The regime regularly targets electricity grids and generators to punish residents in rebel-held areas, which has compelled them to resort to alternative means of powering their homes and cities.

In the early stages of the conflict, residents of opposition areas began using small electricity generators. But the rarity of fuel, and a corresponding increase in its price, led to the appearance of “monthly subscriptions,” whereby residents would pay generators’ owners for power.

People turned to solar panels as an appropriate solution.

“There’s been quite a movement towards using solar panels here, because they provide electricity all day, especially in the summer when the sun’s out for a long time,” Abu Sara al-Qais, an electronic engineer in the northern Hama countryside, told the Syrian Voice.

“The initial experience was successful, and it grew, caught hold, and pushed more people to do without electricity generators and other sources.”

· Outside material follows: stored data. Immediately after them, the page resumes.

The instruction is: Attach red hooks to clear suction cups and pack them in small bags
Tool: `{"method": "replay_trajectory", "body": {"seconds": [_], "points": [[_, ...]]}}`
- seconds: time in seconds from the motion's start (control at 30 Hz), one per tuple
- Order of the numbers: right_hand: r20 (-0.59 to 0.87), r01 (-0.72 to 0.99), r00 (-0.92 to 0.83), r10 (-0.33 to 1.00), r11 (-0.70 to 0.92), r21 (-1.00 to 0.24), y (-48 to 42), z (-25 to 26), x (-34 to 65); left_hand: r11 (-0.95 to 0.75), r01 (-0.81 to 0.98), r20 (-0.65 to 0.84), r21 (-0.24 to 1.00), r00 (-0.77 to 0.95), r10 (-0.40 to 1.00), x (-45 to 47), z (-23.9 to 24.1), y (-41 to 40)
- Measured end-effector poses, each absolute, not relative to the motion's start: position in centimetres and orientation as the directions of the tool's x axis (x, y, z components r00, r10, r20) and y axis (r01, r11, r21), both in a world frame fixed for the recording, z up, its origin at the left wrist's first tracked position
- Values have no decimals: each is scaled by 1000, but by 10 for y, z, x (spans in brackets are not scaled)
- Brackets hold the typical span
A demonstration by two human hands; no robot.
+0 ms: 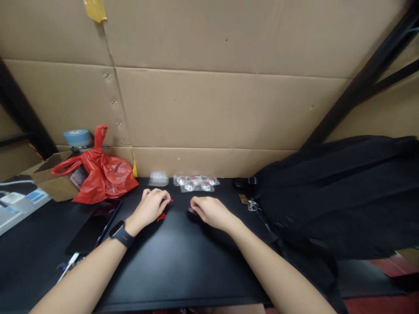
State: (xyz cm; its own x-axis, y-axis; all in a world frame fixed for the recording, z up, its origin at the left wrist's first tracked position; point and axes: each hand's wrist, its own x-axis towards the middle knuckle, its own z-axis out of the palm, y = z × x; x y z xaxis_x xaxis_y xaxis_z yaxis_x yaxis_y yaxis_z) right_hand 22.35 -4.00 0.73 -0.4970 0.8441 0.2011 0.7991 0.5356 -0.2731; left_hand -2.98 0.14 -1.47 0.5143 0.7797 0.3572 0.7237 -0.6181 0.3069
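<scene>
My left hand [152,206], with a dark watch on its wrist, is pinched closed on a red cord [161,216]. The cord lies bunched below the fingers, and a short end sticks out past the fingertips. To its right, my right hand [211,211] is closed over a small dark, shiny object [192,211] low on the black table mat [176,261]. Most of that object is hidden by the fingers. Behind the hands lie several clear packets with round silvery pieces [196,183] and a stack of clear plastic bags [158,179].
A red plastic bag [106,174], a cardboard box [60,185] and a blue-lidded container [77,138] stand at left. Nearby are a phone [94,226] with a cable and a power strip [24,207]. A black backpack [343,196] and a key ring [252,206] lie at right.
</scene>
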Motion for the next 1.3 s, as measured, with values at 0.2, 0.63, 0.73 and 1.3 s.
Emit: {"method": "replay_trajectory", "body": {"seconds": [0.2,0.63,0.73,1.3], "points": [[223,828,-496,839,535,-169,-44,10,219,-617,713,374,332,501,780,-30,-13,2],[211,828,-355,911,411,-380,-7,-7,282,-603,723,385,336,479,789,-29,-12,0],[135,810,-361,923,382,-445,-1,-12,290,-603,723,393,336,474,788,-26,-12,-1],[468,480,-369,803,596,-644,-23,3,239,-565,679,414,468,396,820,-5,5,-28]]}}
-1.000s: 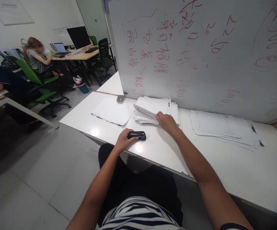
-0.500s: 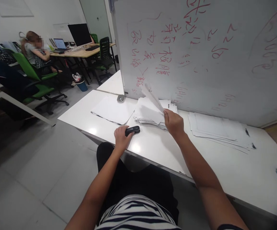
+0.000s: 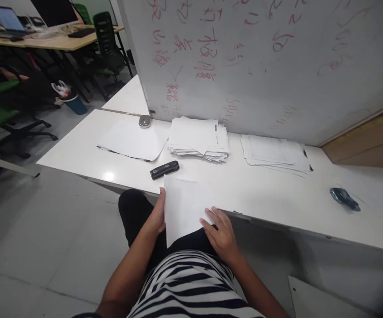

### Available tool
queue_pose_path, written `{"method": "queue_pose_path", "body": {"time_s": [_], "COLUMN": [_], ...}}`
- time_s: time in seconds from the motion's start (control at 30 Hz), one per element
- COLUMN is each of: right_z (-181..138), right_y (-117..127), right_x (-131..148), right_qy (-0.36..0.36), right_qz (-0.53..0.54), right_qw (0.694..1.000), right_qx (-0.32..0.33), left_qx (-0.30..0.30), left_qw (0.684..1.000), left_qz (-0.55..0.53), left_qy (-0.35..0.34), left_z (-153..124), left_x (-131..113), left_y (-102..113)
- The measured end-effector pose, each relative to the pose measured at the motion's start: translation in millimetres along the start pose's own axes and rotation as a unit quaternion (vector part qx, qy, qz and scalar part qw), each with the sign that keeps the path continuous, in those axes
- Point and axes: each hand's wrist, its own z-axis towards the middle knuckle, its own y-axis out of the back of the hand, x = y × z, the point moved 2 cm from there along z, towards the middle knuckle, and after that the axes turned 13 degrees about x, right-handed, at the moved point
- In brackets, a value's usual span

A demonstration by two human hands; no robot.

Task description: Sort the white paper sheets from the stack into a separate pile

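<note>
White paper [image 3: 186,207], one sheet or a thin bunch, is held over my lap at the table's front edge. My left hand [image 3: 158,214] grips its left side, thumb up along the edge. At the right side, my right hand [image 3: 220,232] has its fingers bent over the top face of the paper; the underside is hidden. A black stapler [image 3: 164,169] lies on the table just beyond the paper, touched by neither hand. Behind it rises a thick stack of paper [image 3: 194,137] with uneven edges.
Loose sheets [image 3: 128,139] lie left of the stack, with a small silver rounded object [image 3: 144,121] at their back. Another paper pile [image 3: 271,150] and a dark glossy object [image 3: 345,198] are on the right. A whiteboard [image 3: 244,88] stands along the table's back. Another person's arm shows far left.
My right hand has brought the paper from above the stack down to my lap. My left hand has let go of the stapler and taken the paper's left side. The view has tilted downward.
</note>
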Motion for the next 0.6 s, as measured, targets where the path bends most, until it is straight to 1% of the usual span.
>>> {"method": "queue_pose_path", "body": {"time_s": [0.13, 0.2, 0.27, 0.37, 0.5, 0.6], "right_z": [-9.8, -12.3, -15.0, -20.0, -25.4, -27.6], "right_y": [-0.9, -0.8, -1.5, -3.7, -7.0, -9.1], "right_x": [-12.7, -17.8, -19.5, -16.1, -9.6, -9.6], "right_qy": [-0.03, -0.046, -0.062, -0.084, -0.114, -0.131], "right_qz": [0.001, 0.002, 0.001, 0.007, 0.006, 0.014], "right_qw": [0.999, 0.998, 0.997, 0.995, 0.993, 0.991], "right_qx": [0.029, 0.044, 0.052, 0.047, 0.013, -0.01], "left_qx": [-0.104, -0.125, -0.12, -0.111, -0.121, -0.116], "left_qw": [0.988, 0.983, 0.984, 0.987, 0.986, 0.985], "left_qz": [0.11, 0.138, 0.133, 0.112, 0.113, 0.124], "left_qy": [-0.006, -0.004, -0.007, -0.031, -0.037, -0.036], "left_z": [-1.5, -3.6, -6.2, -9.7, -12.0, -11.8], "left_x": [-6.6, -3.3, 2.4, 10.0, 15.7, 18.4], "left_y": [15.4, 21.2, 26.1, 32.9, 38.1, 38.4]}}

“A solar panel system costs between $400 and $700 to put in your house. Solar power allows you to use all of your appliances, while before, some had lost their value because you couldn’t power them with electricity being so rare.”

A household system requires solar panels of different sizes, in addition to chargeable batteries and a power inverter. 

Solar and wind: cheaper and easier on the environment

The energy that comes from solid fuels damages the environment, and is expensive in opposition areas, which rely on primitively-refined diesel. The use of such low-quality diesel damages machines and generators, and expels polluting gases that harm the environment.

“The use of alternative energy like solar and wind has really caught on in opposition areas, and saved a lot of money for people who use it, in comparison with electric generators,” Mohammed al-Rahhal, an energy engineer, told the Syrian Voice. 

“It doesn’t require regular maintenance, nor a monthly subscription, just a change of batteries every two years, which means this type of energy is available to everyone.”

Mohammed al-Masri, a civilian in the northern Hama countryside, talked about his experience with solar to the Syrian Voice: “the generator was exhausting, it cost a lot and broke all the time, which led me to buy solar cells for $700. Now the house has electricity all day.”

Investment in solar

A number of humanitarian organizations and local councils have used alternative energy in development and service projects. There has been a recent increase in programs to provide cities in the northern Hama countryside with streetlights, as well as the southern Idlib countryside. These programs have developed at a rapid pace because there are no costs associated with running or regularly repairing them.

Mr. Ibrahim Musteif, the head of the local council in Tramla and its surrounding farmland, talked to the Syrian Voice about an upcoming plan to light up Tramla’s streets. The local council will implement the plan along with the local Free Police, with funding from the Safety and Social Justice program, following an electricity cutoff that lasted more than three years. 

“The use of energy panels has made street lighting easier, which is important to put a stop to crime at night, and make people feel safer walking around–in addition to making the job of the Free Police easier,” said Musteif.

Farmers in the northern Hama countryside have implemented plans to power wells with solar energy, including a well in Kafrzeita, which has saved farmers time and money, according to the Syrian Voice’s correspondent in Hama. 

Local councils are trying to exploit renewable and alternative energy sources in order to implement future plans, while residents have started to use wind and solar as an alternative to electricity, after the regime brought normal life to a halt in opposition-held areas.